#### PROBLEM STATEMENT:
Reproduce the lines of the listing exactly, beginning at the top, until the line with "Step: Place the" has been reproduced too.
DATA PROVIDED section start
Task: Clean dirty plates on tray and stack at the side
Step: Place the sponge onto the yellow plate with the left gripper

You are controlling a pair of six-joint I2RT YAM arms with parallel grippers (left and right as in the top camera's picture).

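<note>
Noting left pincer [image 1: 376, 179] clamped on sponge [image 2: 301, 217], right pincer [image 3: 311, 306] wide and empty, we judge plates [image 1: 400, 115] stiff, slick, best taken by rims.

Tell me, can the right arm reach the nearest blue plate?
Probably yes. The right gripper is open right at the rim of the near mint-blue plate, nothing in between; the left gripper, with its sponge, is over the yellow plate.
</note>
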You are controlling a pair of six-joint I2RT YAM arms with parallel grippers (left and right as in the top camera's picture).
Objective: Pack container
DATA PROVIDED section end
#### ANSWER BOX:
Task: Clean dirty plates on tray and stack at the side
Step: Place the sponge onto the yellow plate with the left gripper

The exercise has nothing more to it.